In one embodiment, the binder composition comprises a glyoxal type wrinkle resistant resin and an alkoxylated fatty acid amide, alkyl sulfonate salt. The glyoxal type wrinkle resistant resin and alkoxylated fatty acid amide, alkyl sulfonate salt, can be combined by adding appropriate quantities of glyoxal type wrinkle resistant resin solution and alkoxylated fatty acid amide, alkyl sulfonate salt solution (by mass or volume) into water with good mixing to ensure complete dissolution and dispersion of the components. A similar procedure can be followed when the binder composition comprises other combinations of components, such as the combination of a cationic polyamine and an amino-silicone softener.

The binder composition can then be combined with microcapsules to form a binder system by adding the appropriate quantity of microcapsule slurry to water with good mixing to ensure completely homogeneous dispersion of the microcapsules into the water. This diluted microcapsule dispersion can then be added to a larger volume mixture of binder composition components and water. This formulation can then be mixed well to give a homogeneous dissolution and dispersion of components to provide an even application of the formulation components to the fabric.

The formulation can then be transferred to a “pad bath” through which the fabric can then be immersed followed by removal of excess formulation liquid upon passing through pressure (“nip”) rolls. The fabric containing the aqueous formulation can then be passed through a stenter frame (large oven) to dry the fabric and thermally cure the resin.

Fabrics falling within the scope of the present invention can be used in a variety of applications, including but not limited to athletic apparel, intimate apparel, hosiery (such as sheer pantyhose and socks), ready-to-wear, and swimwear. These fabrics have unexpectedly improved washfastness (wash durability) and ability to retain the desired effect provided by the microencapsulated material. For example, when the microencapsulated material is a fragrance, fabrics falling within the scope of the present invention have the ability to retain the fragrance, even after numerous washings and extended wear by the end user.

Provided below are methods used to test the wash durability of the fabrics produced in the examples which follow, as well as methods used to test the ability of the fabrics to retain a microencapsulated fragrance.

Test Methods

For the wash durability testing method, a machine wash cycle with warm (40° C.) water was followed by a cold rinse (room temperature water) using American Association of Textile Chemists and Colorists (MTCC) WOB Standard Powder Detergent. The fabric was dried by hanging at room temperature.

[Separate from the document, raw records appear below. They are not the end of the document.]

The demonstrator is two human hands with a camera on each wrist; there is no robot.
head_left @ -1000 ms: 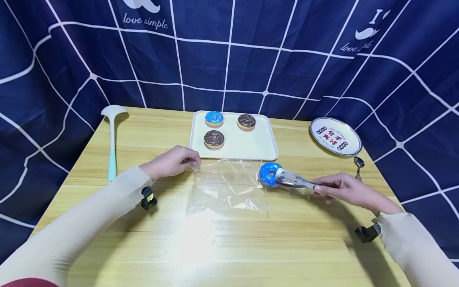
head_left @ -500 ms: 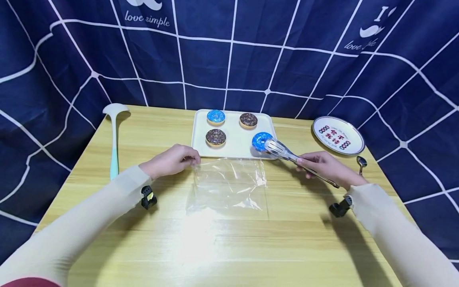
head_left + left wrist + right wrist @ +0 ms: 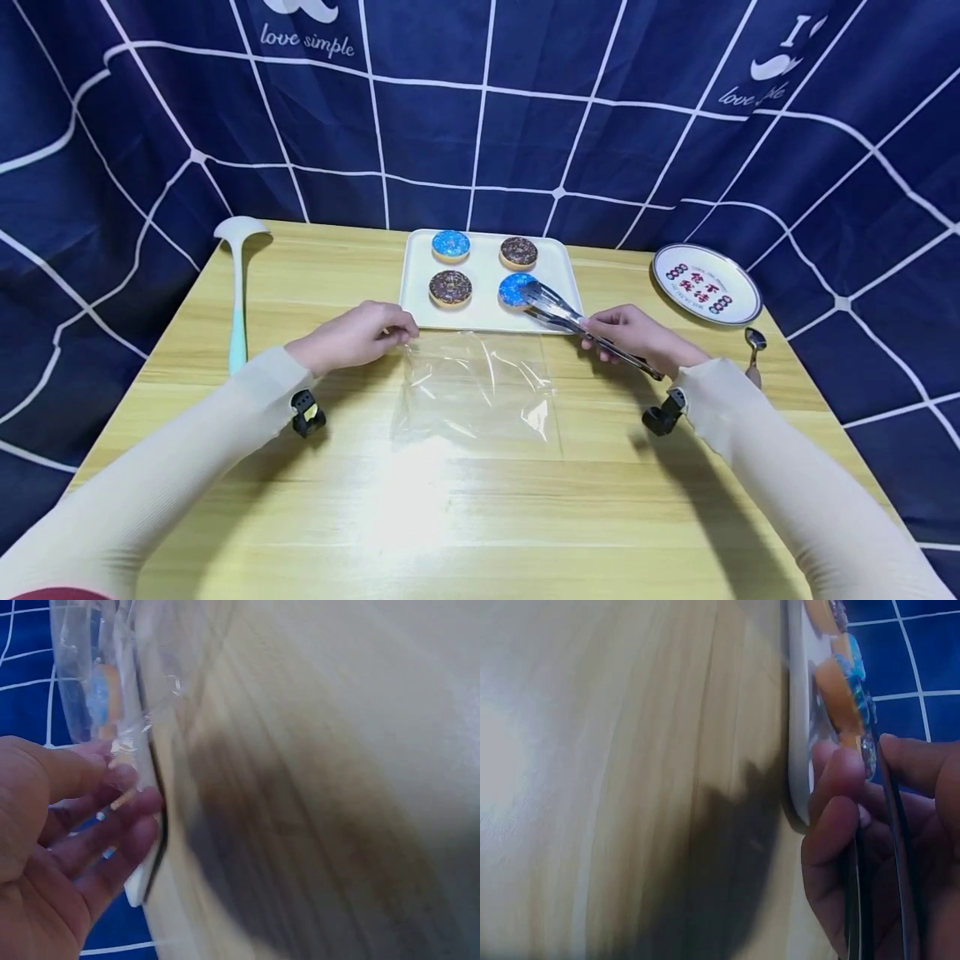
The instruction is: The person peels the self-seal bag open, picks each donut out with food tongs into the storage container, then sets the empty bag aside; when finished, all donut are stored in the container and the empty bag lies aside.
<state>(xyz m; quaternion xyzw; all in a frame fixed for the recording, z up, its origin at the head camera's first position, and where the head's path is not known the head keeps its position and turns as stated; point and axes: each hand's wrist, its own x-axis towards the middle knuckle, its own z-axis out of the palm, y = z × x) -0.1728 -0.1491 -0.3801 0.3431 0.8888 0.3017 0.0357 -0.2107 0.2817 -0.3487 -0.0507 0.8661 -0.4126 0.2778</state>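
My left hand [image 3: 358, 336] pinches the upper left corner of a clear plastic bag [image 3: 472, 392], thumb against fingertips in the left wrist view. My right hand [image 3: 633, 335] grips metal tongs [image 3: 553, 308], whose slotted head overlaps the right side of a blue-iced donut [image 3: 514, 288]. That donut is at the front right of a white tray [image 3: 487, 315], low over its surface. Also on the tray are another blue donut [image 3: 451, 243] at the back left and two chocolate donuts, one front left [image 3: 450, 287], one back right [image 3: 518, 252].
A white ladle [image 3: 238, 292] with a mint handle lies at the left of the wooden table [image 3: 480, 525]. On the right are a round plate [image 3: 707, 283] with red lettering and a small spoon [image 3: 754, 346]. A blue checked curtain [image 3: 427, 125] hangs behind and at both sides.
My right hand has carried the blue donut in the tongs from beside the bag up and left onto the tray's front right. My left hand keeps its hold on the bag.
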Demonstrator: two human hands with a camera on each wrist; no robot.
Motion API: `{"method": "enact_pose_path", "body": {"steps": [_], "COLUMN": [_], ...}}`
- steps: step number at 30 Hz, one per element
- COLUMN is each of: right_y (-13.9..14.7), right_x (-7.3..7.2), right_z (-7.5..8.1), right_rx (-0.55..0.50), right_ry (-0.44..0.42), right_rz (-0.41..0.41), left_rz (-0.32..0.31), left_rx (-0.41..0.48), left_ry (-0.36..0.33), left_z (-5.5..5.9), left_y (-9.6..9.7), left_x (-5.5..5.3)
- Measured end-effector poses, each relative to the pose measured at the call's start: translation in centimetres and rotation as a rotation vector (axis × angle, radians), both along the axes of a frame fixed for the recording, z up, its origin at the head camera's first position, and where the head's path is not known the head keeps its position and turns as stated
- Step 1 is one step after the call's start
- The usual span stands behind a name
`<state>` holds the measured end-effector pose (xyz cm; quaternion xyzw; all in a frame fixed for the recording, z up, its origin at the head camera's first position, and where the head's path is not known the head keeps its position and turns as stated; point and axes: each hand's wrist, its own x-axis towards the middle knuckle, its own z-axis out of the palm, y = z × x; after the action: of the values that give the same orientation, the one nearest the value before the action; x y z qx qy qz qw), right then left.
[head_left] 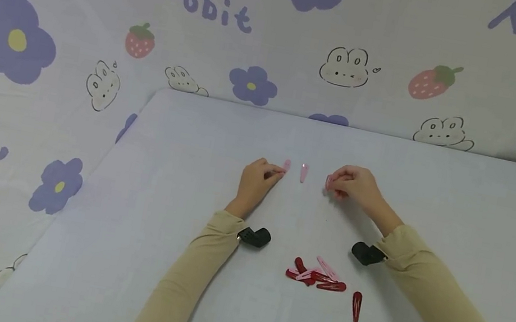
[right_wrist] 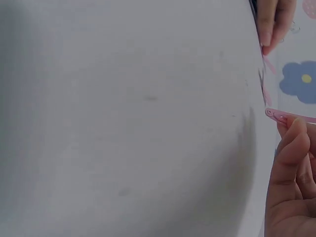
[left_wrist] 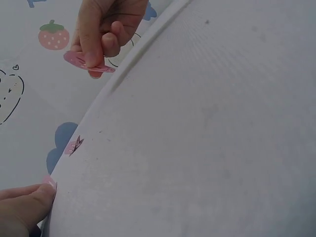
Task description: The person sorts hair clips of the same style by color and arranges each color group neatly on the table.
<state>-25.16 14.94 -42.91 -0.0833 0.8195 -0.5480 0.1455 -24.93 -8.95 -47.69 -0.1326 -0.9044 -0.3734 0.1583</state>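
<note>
Between thumb and fingers, my left hand pinches the near end of a pink snap hair clip toward the back of the white table. To its right lies another pink clip, pointing toward me; in the left wrist view this middle clip looks sprung apart. My right hand holds a third pink hair clip by thumb and fingertips, to the right of the middle one. In the right wrist view the narrow end of that held clip sticks out past the fingertips.
Nearer me, between the forearms, is a loose pile of red clips and pink clips. A single red clip lies right of the pile. Behind the table hangs a printed cloth. Black wrist cameras hang at both cuffs.
</note>
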Motion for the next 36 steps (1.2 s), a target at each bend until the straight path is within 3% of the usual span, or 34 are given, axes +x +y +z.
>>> {"method": "enact_pose_path", "body": {"steps": [11,18,26,36], "right_y": [-1.6,-2.3,-2.6,-2.9], "right_x": [-1.6,-1.2,-1.4,-1.7], "right_z": [-1.3,-1.4,-1.8,-1.6], "right_rx": [-0.029,0.056,0.114,0.178], "right_ry": [-0.189,-0.032,0.061,0.084], "right_rz": [-0.131,-0.126,-0.146,-0.163], "left_rz": [-0.012,-0.003,-0.011,-0.009], "left_rx": [0.009,-0.011,-0.013,-0.016], "left_ry": [0.031,0.05,0.049,0.045], "left_z": [-0.1,-0.1,-0.2,-0.2], "left_y": [-0.1,-0.2,-0.1,-0.1], "left_x": [0.2,0.2,0.2,0.1]}}
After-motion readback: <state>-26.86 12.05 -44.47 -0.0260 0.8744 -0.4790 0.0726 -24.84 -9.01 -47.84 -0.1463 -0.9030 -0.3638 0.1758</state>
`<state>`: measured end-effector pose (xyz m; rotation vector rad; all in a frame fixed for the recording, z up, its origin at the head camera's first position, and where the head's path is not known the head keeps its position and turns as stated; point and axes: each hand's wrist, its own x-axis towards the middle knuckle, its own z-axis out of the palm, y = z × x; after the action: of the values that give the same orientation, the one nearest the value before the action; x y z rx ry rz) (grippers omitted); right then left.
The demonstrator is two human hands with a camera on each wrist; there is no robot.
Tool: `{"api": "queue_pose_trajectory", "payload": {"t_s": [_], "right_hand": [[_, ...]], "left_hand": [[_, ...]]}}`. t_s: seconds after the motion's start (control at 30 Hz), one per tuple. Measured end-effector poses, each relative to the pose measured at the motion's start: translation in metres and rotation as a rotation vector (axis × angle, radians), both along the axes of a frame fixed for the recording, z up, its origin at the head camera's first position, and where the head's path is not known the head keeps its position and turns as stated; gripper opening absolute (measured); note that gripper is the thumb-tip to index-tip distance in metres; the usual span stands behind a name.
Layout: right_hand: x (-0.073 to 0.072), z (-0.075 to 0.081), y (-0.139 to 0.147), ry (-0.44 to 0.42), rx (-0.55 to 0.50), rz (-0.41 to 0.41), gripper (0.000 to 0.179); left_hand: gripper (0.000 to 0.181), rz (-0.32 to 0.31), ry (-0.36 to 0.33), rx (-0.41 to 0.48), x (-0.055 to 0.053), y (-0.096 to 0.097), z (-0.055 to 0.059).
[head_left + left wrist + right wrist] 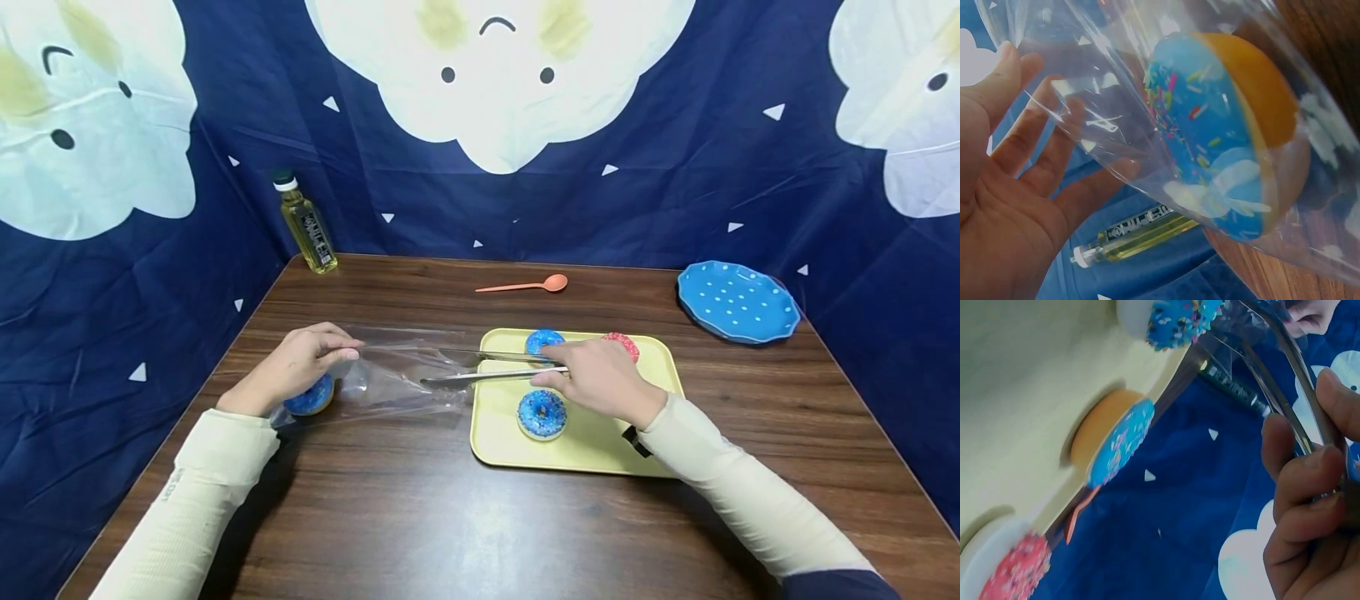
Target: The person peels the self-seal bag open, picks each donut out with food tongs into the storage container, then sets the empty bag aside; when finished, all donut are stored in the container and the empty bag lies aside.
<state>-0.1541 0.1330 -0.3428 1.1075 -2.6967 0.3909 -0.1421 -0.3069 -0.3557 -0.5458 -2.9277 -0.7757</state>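
My left hand [296, 358] pinches the edge of a clear plastic bag [390, 392] between thumb and index finger; its other fingers spread against the film in the left wrist view. Inside the bag lies a blue-iced donut [1204, 150] with colored sprinkles, partly covered by the hand in the head view. My right hand [603, 379] grips metal tongs [495, 375], whose arms stand apart and point left, with tips at the bag's right end. Nothing shows between the tips. Below the right hand, a yellow tray [600, 450] bears a blue donut [542, 427], another blue donut [543, 338] and a pink donut [624, 343].
An orange spoon [555, 283] lies behind the tray. At the back right sits a scalloped blue dotted plate [738, 304]. An oil bottle [309, 229] stands in the back left corner. Blue cloth walls [525, 217] border the wooden table [390, 517].
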Motion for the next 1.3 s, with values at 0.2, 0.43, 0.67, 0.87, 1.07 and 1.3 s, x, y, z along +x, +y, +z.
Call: {"api": "queue_pose_trajectory", "payload": {"t_s": [0.2, 0.43, 0.67, 0.87, 1.07, 1.3], "right_hand": [[-0.008, -0.001, -0.025, -0.076, 0.022, 0.038, 0.048], [-0.018, -0.003, -0.048, -0.090, 0.045, 0.065, 0.047], [-0.023, 0.000, -0.068, -0.182, 0.114, 0.047, 0.051], [-0.029, 0.005, -0.078, -0.287, 0.178, 0.027, 0.059], [-0.033, 0.003, -0.088, -0.302, 0.135, 0.078, 0.053], [-0.035, -0.001, -0.107, -0.281, 0.104, 0.149, 0.054]], "left_hand": [[0.026, -0.005, 0.003, 0.005, 0.001, 0.001, 0.000], [0.025, 0.002, -0.010, -0.002, -0.001, 0.003, 0.000], [0.028, 0.002, -0.027, -0.004, 0.001, 0.003, 0.000], [0.028, -0.002, -0.015, -0.015, 0.001, 0.004, 0.000], [0.027, -0.009, -0.023, -0.019, 0.001, 0.005, 0.002], [0.029, -0.018, -0.025, -0.027, 0.001, 0.005, 0.004]]}}
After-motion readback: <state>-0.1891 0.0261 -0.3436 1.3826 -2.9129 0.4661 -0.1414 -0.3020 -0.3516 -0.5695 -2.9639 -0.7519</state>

In performing the wash durability testing method, the prepared fabric samples were cut into swatches (approximately 10 inch by 10 inch for Examples 1-3 and Comparative Examples 1-5, and approximately 14 inch by 14 inch for Example 4). The samples were stored in individual plastic (polyethylene) sealed bags prior to testing. Each prepared fabric sample was taken out of its bag and allowed to “air-out” for approximately five minutes. The fabric samples were then rated by the amount of scent detected as judged by a human evaluator. In Examples 1-3 and Comparative Examples 1-5, each human evaluator rated the amount of scent detected according to the following scale: very strong scent, strong scent, scent present, low scent, very low scent, and no scent detected. In Example 4, each human evaluator rated the amount of scent detected according to the following numerical scale: 5—very strong scent, 4-strong scent, 3—scent present, 2—low scent, and 1—no scent detected.

The testing procedure was conducted as follows:

First, the fabric samples were rated “as is” without aggressive handling or rubbing. Next, the fabrics were handled and elongated (to rupture microcapsules) and rated again. The fabric was then washed as described above, with a cut of the fabric taken at the appropriate wash cycle. The sample cut was allowed to air dry prior to evaluation. Concurrently, the remaining fabric was washed in additional laundering cycles until the next sample was taken, and so on. The samples were then evaluated at up to 0 (no wash, as processed), 1, 5, 10, and 15 wash cycles.

The invention may be further illustrated in view of the following examples:

EXAMPLES

In the examples that follow below, all mixtures were made at ambient temperatures (˜25° C.).

Example 1

Preparation of Main Formulation Mixture

To about 1000 grams of water was added about 900 grams of CIBATEX RS-PC glyoxal type wrinkle resistant resin. To this mixture was added about 675 grams of SAPAMINE CKG alkoxylated fatty acid amide, alkyl sulfonate salt. The mixture was stirred well, either by hand or with an overhead stirrer. About eleven grams of glacial (99%+) acetic acid was then added to the mixture with stirring. This mixture was then added to about 10,314 grams of water. The container which had contained the mixture was then rinsed with about 100 grams of water and this rinse water was added to the main mixture.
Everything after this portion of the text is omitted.